This custom work was done by Maker Marc, as a commision.
More details will be posted here shortly, but for a brief overview, the tables use a tripod leg structure, done in a mortisse and tenon style joint for strength and durability.
A mortisse and tenon joint is a joint that uses some kind of a wedge and aperture to hold two pieces together. Basically it is a press-fit joint. These kinds of joints are popular in woodworking because they are very strong at the connection point, and tend to remain strong over time. This joining method is one of the oldest forms of construction, used in hand-raised barns and many other old structures. Mortise and tenon joints have been found dating back over 7000 years. And it’s use in furniture is considered to have originated in the Middle East, Europe, and Asia.
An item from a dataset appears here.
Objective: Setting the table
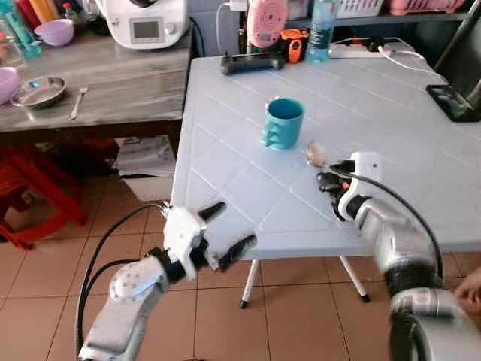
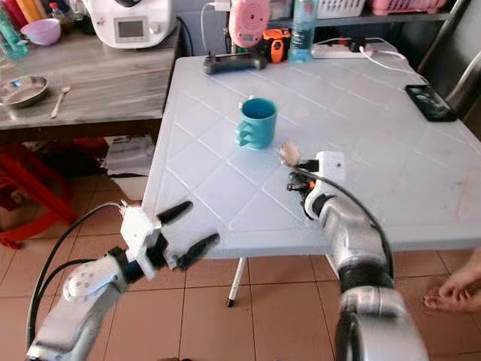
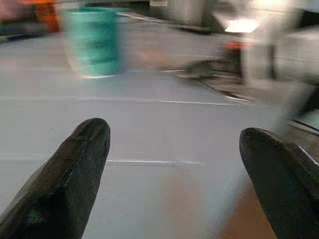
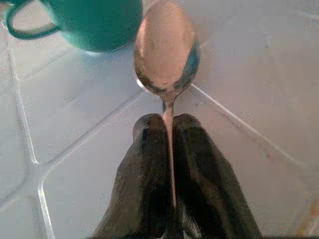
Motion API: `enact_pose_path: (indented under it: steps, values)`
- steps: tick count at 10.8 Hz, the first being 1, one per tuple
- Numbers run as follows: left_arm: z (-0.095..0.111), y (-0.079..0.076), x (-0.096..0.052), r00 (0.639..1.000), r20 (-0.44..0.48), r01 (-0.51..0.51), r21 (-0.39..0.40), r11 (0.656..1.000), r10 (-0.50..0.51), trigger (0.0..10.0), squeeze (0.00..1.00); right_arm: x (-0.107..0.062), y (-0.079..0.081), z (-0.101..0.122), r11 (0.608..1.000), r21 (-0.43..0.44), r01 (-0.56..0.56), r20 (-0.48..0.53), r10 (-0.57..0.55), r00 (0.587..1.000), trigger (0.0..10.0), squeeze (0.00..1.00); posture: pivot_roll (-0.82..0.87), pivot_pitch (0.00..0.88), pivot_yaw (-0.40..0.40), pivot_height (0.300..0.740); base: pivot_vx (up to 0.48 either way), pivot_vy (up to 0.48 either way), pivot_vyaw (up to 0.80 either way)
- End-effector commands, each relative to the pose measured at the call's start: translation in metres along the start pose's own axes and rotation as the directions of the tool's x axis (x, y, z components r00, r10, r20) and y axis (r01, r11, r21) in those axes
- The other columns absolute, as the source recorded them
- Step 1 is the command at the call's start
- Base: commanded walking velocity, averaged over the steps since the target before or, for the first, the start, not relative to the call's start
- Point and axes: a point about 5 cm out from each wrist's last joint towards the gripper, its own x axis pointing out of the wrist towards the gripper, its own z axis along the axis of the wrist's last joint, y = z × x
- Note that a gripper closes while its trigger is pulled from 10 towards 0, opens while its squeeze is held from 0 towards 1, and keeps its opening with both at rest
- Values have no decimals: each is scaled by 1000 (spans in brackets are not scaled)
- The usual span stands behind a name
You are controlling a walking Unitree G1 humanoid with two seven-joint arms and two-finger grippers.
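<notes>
A teal mug (image 1: 283, 122) stands upright near the middle of the pale blue table (image 1: 225, 173). Just to its right, my right gripper (image 1: 325, 180) is shut on the handle of a metal spoon (image 4: 167, 50), whose bowl (image 1: 316, 153) points away from me toward the mug (image 4: 89, 22) and hovers just above the tabletop. My left gripper (image 1: 229, 229) hangs open and empty at the table's near left edge, its fingers (image 3: 75, 169) spread wide and pointing across the table toward the mug (image 3: 93, 41).
A wooden counter (image 1: 128, 75) to the left holds a steel bowl (image 1: 37, 91), a spoon (image 1: 77, 101) and a white appliance (image 1: 146, 22). A black phone (image 1: 453, 101), power strip and bottle (image 1: 322, 30) lie at the table's far side. A person's hand (image 2: 458, 289) shows low right.
</notes>
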Motion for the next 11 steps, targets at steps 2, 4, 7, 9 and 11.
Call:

The mortise is the hole cut into the receiving part. The tenon is the shaped part that gets inserted into the mortisse.
Mortise and tenon are most commonly used for 90 degree joints, but not always. As you can see from the design above, there is a slight angle to the mortise that allows the leg to angle outwards for extra stability. This angle can be a bit tricky - too high a degree and the table will not have strength in the downward direction (picture someone leaning on it). Too little angle and the table will not have lateral strength (imagine someone pushing against the side, or bumping into it). This is where “feel” comes into play - and experience.
The joint used in this project would be considered a “stub mortise” - one that does not go through the material. This is for aesthetic reasons, in order to preserve the surface of the table, with it’s incredible natural wood pattern. The tenon employed is a “stub wedge”.
The end result is a lovely custom piece that is strong, has clean, unbroken lines, and in the spirit of the natural design employs one of the oldest jorms of joinery known to humans.